Get list of folder permission with usernames

AndreasHGW · March 24, 2023, 7:34am

Hello

does anybody have a script getting the folder permission of a directory, which shows not only the usernames and groups with there user rights, but also the members of the groups with usernames

Thanks Andreas

Olaf · March 24, 2023, 11:21am

This forum is for scripting questions rather than script requests. We do not write customized and ready to use scripts or solutions on request.

We actually expect you to make an own attempt at the first place to get your task done or to solve your problem. If you have done so already please document here what exactly you have done and show your code. Then we probably might be able to help you step further.

rvertrees · March 24, 2023, 2:27pm

As for the users inside groups part of the request. One hint I would have is to make a functions that looks at members and if there is a group the function can call itself to evaluate the members of the group. That way it acts as a recursive member lookup.

neemobeer · March 24, 2023, 10:18pm

Get-ChildItem + Get-Acl are your friends

AndreasHGW · March 27, 2023, 5:35am

What I have until now is this function. It works, but it shows me only the user-IDs from the first group. All other groups having access rights will be ignored and I don’t know why.
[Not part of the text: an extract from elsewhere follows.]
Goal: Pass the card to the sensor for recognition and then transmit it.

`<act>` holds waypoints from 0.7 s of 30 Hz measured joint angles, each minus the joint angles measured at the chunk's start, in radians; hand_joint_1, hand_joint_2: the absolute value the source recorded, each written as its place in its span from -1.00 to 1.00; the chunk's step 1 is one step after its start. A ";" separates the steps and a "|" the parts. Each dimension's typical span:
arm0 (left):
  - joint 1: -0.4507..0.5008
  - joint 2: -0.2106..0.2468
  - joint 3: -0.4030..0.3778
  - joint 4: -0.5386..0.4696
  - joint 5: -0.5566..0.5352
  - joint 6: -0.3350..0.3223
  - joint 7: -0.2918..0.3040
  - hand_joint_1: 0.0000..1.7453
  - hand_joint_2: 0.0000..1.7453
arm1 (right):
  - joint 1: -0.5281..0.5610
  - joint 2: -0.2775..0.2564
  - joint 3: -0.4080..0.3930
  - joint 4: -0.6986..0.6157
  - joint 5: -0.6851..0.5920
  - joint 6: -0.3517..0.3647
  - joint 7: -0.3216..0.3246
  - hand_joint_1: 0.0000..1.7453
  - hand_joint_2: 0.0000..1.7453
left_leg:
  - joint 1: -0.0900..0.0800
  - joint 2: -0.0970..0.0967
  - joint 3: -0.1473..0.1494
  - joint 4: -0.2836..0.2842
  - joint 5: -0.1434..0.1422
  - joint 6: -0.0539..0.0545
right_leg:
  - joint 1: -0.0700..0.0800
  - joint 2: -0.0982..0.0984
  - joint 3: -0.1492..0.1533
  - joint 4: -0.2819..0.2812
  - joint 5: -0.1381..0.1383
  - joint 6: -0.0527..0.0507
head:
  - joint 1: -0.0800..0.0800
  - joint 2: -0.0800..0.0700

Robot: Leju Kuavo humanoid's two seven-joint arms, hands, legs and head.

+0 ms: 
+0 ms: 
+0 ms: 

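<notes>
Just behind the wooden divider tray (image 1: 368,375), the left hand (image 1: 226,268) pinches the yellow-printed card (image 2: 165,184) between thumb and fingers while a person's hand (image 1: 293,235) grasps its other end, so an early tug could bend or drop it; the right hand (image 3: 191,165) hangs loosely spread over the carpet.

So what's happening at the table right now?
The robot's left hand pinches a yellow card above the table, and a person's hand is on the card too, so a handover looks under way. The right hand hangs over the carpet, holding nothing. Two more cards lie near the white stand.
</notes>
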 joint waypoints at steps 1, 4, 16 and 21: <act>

function GetAccessRights_withUser-ID
{
clear
write-host "Ermittle die Verzeichnisrechte eines Verzeichnisses"
write-host "---------------------------------------------------"
write-host ""
write-host "Das Ergebnis wird mit Angabe der User-IDs und der Rechte angezeigt."
write-host ""
$Verzeichnis = read-host "Wie heisst das Verzeichnis"
write-host ""
write-host "... ermittle die Rechte für das Verzeichnis"
write-host "... Das Ergebnis wird auch in $ExportDatei abgespeichert."

$aktuellerScriptpfad = Split-Path -Parent $PSCommandPath
$ExportDatei = $aktuellerScriptpfad + '\Results\' + $Dateiname + '_Rechte.txt'
$Results = @()
write-host ""

Write-Verbose "$(Get-Date): Script begins!"
Write-Verbose "Getting domain name..."
$Domain = (Get-ADDomain).NetBIOSName

#$Results += 'Ermittle Verzeichnisrechte'
#$Results += $Verzeichnis

Write-host "... ermittle ACLs für Verzeichnis $Verzeichnis"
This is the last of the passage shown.